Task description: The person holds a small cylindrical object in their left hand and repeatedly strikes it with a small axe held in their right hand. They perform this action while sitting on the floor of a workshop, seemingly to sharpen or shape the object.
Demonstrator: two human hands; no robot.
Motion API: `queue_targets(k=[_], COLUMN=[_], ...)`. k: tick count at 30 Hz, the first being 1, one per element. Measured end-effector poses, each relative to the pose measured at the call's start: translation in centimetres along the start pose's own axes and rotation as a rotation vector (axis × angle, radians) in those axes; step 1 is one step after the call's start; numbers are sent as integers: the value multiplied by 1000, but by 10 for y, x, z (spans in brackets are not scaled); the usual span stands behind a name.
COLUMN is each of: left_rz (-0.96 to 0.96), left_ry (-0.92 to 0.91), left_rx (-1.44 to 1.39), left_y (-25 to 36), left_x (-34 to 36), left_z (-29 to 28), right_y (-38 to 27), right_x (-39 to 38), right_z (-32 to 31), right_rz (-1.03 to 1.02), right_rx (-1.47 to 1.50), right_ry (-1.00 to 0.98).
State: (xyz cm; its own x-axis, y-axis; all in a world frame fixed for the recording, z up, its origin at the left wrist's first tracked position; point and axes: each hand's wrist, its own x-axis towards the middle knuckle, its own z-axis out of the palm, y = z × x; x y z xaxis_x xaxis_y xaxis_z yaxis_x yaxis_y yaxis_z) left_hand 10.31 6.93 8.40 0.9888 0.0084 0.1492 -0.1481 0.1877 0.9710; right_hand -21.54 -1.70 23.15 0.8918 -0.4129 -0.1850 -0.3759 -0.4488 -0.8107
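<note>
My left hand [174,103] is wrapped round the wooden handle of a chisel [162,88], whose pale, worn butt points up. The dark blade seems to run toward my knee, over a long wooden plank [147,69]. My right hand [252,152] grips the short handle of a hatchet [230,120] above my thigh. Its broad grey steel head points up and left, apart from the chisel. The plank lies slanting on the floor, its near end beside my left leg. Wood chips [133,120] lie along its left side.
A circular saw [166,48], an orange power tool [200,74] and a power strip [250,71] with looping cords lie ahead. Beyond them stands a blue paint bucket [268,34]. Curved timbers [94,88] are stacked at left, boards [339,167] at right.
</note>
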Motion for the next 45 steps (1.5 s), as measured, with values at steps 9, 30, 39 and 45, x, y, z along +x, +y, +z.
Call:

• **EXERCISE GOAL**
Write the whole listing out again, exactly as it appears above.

• **OUTPUT**
Task description: The person holds a small cylindrical object in their left hand and repeatedly strikes it with a small axe held in their right hand. They perform this action while sitting on the floor of a workshop, seemingly to sharpen or shape the object.
Demonstrator: two human hands; no robot.
Motion API: `queue_targets(k=[_], COLUMN=[_], ...)`. k: tick count at 30 Hz, the first being 1, one per element. Measured end-effector poses, each relative to the pose measured at the call's start: translation in centimetres along the start pose's own axes and rotation as a rotation vector (axis × angle, radians) in those axes; step 1 is one step after the call's start; numbers are sent as integers: the value multiplied by 1000, but by 10 for y, x, z (spans in brackets are not scaled); the usual span stands behind a name.
COLUMN is each of: left_rz (-0.96 to 0.96), left_ry (-0.92 to 0.91), left_rx (-1.44 to 1.39), left_y (-25 to 36), left_x (-34 to 36), left_z (-29 to 28), right_y (-38 to 27), right_x (-39 to 38), right_z (-32 to 31), right_rz (-1.03 to 1.02), right_rx (-1.47 to 1.50), right_ry (-1.00 to 0.98).
State: (xyz cm; its own x-axis, y-axis; all in a world frame fixed for the recording, z up, its origin at the left wrist's first tracked position; point and axes: each hand's wrist, its own x-axis towards the middle knuckle, its own z-axis out of the palm, y = z × x; x y z xaxis_x xaxis_y xaxis_z yaxis_x yaxis_y yaxis_z) left_hand 10.31 6.93 8.40 0.9888 0.0084 0.1492 -0.1481 0.1877 0.9710; right_hand -21.54 -1.70 23.15 0.8918 -0.4129 -0.1850 -0.3759 -0.4488 -0.8107
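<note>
My left hand [174,103] is wrapped round the wooden handle of a chisel [162,88], whose pale, worn butt points up. The dark blade seems to run toward my knee, over a long wooden plank [147,69]. My right hand [252,152] grips the short handle of a hatchet [230,120] above my thigh. Its broad grey steel head points up and left, apart from the chisel. The plank lies slanting on the floor, its near end beside my left leg. Wood chips [133,120] lie along its left side.
A circular saw [166,48], an orange power tool [200,74] and a power strip [250,71] with looping cords lie ahead. Beyond them stands a blue paint bucket [268,34]. Curved timbers [94,88] are stacked at left, boards [339,167] at right.
</note>
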Motion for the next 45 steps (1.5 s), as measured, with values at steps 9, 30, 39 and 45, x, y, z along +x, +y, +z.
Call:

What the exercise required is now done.